## Task directions
Return the listing below exactly. Leave its pictures out.

━━━━━━━━━━━━━━━━━━━━

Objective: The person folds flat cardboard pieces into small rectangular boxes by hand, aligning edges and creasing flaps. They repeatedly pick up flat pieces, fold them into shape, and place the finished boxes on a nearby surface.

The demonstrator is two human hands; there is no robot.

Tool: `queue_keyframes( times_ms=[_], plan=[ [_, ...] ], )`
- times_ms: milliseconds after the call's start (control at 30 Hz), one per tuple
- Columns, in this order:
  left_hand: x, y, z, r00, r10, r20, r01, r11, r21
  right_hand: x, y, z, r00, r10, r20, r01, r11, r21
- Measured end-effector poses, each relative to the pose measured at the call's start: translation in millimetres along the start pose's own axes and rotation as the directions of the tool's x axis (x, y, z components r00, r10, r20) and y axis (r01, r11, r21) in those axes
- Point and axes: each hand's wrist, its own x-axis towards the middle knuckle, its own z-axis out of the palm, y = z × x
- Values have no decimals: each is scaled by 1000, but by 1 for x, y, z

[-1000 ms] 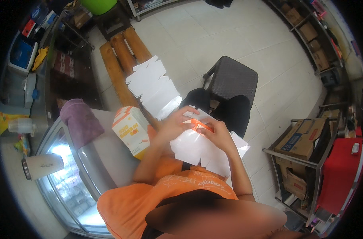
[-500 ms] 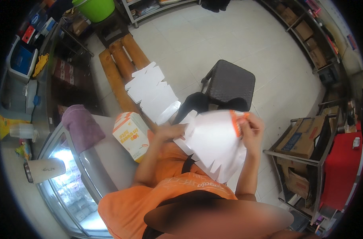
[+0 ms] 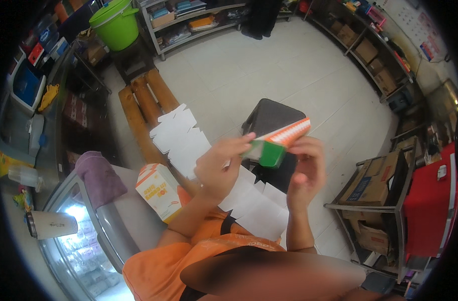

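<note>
My left hand (image 3: 219,163) is closed at the left edge of a cardboard carton (image 3: 289,133), fingertips against its green end. On the other side, my right hand (image 3: 307,168) has its fingers curled against the carton's orange-and-white checked part, the thumb standing apart. The carton is partly folded and a little blurred by motion. White flat cardboard (image 3: 256,200) with notched edges lies over my lap below the hands; whether it joins the carton I cannot tell. To the left stands a stack of printed cartons (image 3: 160,193) in white, orange and yellow.
Flat white carton blanks (image 3: 181,138) lie on a wooden bench (image 3: 131,108). A dark stool (image 3: 274,113) stands ahead. Left are a purple cloth (image 3: 101,178) and a lit display case (image 3: 91,251); right, a metal rack (image 3: 364,206) with cardboard boxes. Another person's dark-clad legs (image 3: 261,20) show far off.
Both hands have risen and turned the carton, bringing its green end and checked part into sight. My left hand has moved up and right, from the cardboard's edge to the green end.
</note>
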Motion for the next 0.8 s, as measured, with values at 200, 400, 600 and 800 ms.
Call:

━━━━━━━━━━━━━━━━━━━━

## Completed task
Objective: The person folds flat cardboard pieces into small rectangular boxes by hand, aligning edges and creasing flaps. They repeatedly pick up flat pieces, fold them into shape, and place the finished boxes on a nearby surface.

The demonstrator is two human hands; there is no robot.

Tool: `queue_keyframes( times_ms=[_], plan=[ [_, ...] ], )`
- times_ms: milliseconds after the call's start (control at 30 Hz), one per tuple
- Columns, in this order:
  left_hand: x, y, z, r00, r10, r20, r01, r11, r21
  right_hand: x, y, z, r00, r10, r20, r01, r11, r21
- Measured end-effector poses, each relative to the pose measured at the call's start: translation in millimetres along the start pose's own axes and rotation as the directions of the tool's x axis (x, y, z components r00, r10, r20) and y axis (r01, r11, r21) in those axes
- Point and axes: each hand's wrist, its own x-axis towards the middle knuckle, its own z-axis out of the palm, y = z × x
- Values have no decimals: each is scaled by 1000, but by 1 for x, y, z

[-1000 ms] 
[-500 ms] 
[+0 ms] 

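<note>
My left hand (image 3: 219,163) is closed at the left edge of a cardboard carton (image 3: 289,133), fingertips against its green end. On the other side, my right hand (image 3: 307,168) has its fingers curled against the carton's orange-and-white checked part, the thumb standing apart. The carton is partly folded and a little blurred by motion. White flat cardboard (image 3: 256,200) with notched edges lies over my lap below the hands; whether it joins the carton I cannot tell. To the left stands a stack of printed cartons (image 3: 160,193) in white, orange and yellow.
Flat white carton blanks (image 3: 181,138) lie on a wooden bench (image 3: 131,108). A dark stool (image 3: 274,113) stands ahead. Left are a purple cloth (image 3: 101,178) and a lit display case (image 3: 91,251); right, a metal rack (image 3: 364,206) with cardboard boxes. Another person's dark-clad legs (image 3: 261,20) show far off.
Both hands have risen and turned the carton, bringing its green end and checked part into sight. My left hand has moved up and right, from the cardboard's edge to the green end.
</note>
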Motion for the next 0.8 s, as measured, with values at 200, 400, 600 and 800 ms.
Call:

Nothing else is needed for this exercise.